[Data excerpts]
_____

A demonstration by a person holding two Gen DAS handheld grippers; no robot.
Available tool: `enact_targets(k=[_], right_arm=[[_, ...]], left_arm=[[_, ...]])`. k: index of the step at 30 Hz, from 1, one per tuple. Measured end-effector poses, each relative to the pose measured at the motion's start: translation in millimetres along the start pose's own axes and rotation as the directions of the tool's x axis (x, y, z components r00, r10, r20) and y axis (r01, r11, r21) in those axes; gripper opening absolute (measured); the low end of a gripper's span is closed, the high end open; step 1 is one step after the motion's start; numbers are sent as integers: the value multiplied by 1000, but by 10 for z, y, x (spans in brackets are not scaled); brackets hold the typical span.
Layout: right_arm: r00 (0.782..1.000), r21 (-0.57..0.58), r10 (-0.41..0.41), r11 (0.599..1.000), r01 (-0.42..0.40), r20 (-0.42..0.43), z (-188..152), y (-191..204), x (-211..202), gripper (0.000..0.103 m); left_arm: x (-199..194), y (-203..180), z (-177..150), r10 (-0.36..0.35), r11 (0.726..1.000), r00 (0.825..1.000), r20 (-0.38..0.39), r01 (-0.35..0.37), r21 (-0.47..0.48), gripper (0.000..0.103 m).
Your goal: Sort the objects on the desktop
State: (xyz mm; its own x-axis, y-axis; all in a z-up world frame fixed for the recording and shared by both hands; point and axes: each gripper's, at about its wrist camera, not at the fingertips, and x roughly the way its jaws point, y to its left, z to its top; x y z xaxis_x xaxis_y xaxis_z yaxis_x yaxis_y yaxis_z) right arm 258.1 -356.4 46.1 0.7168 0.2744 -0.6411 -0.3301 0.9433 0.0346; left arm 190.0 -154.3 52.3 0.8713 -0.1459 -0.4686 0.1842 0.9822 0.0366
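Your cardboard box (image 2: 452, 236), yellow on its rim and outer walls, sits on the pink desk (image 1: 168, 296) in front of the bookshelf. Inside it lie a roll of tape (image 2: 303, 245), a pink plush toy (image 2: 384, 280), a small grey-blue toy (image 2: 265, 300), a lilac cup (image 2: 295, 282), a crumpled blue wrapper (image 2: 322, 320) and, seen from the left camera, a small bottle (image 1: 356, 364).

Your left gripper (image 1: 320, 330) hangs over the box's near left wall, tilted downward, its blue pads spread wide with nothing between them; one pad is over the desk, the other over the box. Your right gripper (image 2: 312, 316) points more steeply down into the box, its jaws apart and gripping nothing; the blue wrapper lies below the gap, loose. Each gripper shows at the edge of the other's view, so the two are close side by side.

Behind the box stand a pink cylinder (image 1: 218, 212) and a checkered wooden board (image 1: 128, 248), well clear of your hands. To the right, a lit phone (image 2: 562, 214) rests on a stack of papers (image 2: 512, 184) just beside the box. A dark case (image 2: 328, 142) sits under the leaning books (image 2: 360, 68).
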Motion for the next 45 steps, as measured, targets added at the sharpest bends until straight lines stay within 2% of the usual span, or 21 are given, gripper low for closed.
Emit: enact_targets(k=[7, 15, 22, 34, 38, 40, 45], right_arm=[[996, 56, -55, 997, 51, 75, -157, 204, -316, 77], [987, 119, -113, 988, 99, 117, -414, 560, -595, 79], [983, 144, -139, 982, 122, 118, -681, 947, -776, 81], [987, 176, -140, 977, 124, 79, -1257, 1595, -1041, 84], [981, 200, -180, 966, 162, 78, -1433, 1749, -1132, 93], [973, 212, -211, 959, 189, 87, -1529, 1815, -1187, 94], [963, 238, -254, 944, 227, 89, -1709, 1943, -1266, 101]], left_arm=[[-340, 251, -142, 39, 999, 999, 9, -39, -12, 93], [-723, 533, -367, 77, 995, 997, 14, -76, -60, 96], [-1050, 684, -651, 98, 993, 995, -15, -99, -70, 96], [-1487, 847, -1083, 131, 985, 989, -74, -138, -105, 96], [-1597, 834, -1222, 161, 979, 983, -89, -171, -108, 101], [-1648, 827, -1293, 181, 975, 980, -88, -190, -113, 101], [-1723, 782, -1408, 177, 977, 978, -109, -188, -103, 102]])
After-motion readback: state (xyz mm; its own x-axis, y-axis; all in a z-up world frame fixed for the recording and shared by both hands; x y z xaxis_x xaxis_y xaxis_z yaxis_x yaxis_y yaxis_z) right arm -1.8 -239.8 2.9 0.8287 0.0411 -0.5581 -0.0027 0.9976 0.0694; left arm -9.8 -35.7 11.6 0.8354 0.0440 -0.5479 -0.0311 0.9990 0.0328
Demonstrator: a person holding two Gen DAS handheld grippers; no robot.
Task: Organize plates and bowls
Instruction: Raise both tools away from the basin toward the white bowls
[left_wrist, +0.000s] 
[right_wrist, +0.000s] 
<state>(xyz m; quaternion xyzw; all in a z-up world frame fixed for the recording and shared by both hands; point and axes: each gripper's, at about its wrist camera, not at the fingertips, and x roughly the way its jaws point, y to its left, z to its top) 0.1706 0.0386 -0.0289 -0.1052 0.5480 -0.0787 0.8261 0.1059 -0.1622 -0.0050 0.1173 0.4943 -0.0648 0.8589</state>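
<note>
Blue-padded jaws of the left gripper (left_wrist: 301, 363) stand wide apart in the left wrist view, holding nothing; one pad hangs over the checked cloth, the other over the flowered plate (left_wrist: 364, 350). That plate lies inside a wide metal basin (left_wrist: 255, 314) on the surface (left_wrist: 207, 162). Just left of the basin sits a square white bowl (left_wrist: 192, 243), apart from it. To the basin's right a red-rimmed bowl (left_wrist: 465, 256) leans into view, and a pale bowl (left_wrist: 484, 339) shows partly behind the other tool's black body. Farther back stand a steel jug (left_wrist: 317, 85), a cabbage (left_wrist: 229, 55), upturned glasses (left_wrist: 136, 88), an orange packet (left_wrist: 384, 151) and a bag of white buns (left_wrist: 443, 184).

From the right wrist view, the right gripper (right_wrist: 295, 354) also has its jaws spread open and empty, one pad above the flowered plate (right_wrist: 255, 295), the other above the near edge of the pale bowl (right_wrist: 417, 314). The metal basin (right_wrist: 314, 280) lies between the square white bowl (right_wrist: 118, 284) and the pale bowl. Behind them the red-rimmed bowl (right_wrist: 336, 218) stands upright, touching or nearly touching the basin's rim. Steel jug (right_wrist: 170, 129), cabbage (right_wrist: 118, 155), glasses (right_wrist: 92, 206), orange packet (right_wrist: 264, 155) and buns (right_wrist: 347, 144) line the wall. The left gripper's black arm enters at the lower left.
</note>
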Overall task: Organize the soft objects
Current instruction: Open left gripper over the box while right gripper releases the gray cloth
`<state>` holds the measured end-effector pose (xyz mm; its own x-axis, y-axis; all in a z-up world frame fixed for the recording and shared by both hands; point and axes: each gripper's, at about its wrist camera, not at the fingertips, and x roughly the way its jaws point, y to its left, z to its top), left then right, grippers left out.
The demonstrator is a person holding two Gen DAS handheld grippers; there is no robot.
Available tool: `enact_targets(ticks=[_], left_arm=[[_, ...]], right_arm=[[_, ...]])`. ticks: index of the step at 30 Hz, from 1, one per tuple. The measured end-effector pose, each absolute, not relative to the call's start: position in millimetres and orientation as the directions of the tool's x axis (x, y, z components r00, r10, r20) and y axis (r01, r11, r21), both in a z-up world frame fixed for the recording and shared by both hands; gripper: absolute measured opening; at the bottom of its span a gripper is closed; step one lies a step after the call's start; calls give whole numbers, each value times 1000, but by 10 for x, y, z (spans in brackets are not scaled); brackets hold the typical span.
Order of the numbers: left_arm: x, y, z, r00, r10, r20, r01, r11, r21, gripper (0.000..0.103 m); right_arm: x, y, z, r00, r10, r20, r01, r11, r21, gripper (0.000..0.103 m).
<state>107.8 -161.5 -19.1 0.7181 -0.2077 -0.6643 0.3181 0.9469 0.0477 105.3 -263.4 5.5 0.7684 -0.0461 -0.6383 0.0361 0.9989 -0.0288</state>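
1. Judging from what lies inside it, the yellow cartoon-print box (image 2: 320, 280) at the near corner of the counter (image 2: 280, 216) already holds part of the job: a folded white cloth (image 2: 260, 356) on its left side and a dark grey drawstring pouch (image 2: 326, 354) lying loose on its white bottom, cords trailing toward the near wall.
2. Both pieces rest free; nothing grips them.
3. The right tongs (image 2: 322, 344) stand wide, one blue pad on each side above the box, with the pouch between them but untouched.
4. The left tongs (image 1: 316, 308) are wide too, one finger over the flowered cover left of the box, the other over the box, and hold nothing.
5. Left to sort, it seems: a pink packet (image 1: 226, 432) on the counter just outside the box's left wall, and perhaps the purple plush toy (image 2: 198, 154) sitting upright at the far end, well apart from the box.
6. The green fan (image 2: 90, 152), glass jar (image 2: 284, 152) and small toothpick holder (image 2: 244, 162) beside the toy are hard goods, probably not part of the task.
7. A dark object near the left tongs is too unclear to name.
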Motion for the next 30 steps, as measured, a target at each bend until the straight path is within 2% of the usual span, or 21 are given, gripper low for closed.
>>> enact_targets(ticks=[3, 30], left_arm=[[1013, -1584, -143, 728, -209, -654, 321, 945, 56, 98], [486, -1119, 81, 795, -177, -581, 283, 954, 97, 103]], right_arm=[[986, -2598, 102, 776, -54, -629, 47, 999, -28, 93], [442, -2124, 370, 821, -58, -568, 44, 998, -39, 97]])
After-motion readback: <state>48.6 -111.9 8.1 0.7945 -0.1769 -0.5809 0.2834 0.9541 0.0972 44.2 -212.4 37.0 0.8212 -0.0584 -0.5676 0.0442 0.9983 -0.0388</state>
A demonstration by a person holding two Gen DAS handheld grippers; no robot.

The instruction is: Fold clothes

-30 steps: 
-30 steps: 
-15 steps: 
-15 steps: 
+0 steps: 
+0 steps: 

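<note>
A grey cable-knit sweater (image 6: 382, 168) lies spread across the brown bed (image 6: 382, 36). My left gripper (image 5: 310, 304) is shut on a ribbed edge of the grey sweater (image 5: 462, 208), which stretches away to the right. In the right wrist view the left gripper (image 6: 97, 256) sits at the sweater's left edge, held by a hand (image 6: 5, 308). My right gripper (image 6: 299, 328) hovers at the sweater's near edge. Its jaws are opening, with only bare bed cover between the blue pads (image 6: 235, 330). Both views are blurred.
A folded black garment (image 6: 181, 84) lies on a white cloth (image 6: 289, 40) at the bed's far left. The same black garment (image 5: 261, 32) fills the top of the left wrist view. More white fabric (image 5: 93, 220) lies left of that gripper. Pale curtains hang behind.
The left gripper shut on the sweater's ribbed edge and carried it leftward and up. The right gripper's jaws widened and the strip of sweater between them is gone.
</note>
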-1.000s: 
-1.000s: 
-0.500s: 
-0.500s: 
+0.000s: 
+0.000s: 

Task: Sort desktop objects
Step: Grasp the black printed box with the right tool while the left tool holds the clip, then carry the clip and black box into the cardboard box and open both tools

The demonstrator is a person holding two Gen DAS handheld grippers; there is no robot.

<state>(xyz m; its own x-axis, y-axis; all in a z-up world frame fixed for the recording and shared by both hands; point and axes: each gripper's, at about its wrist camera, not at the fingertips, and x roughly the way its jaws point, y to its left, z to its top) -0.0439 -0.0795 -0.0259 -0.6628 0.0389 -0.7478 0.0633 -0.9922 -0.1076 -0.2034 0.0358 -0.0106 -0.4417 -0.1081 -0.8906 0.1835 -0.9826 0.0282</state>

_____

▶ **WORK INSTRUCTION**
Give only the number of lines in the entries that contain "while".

▶ **EXERCISE OUTPUT**
2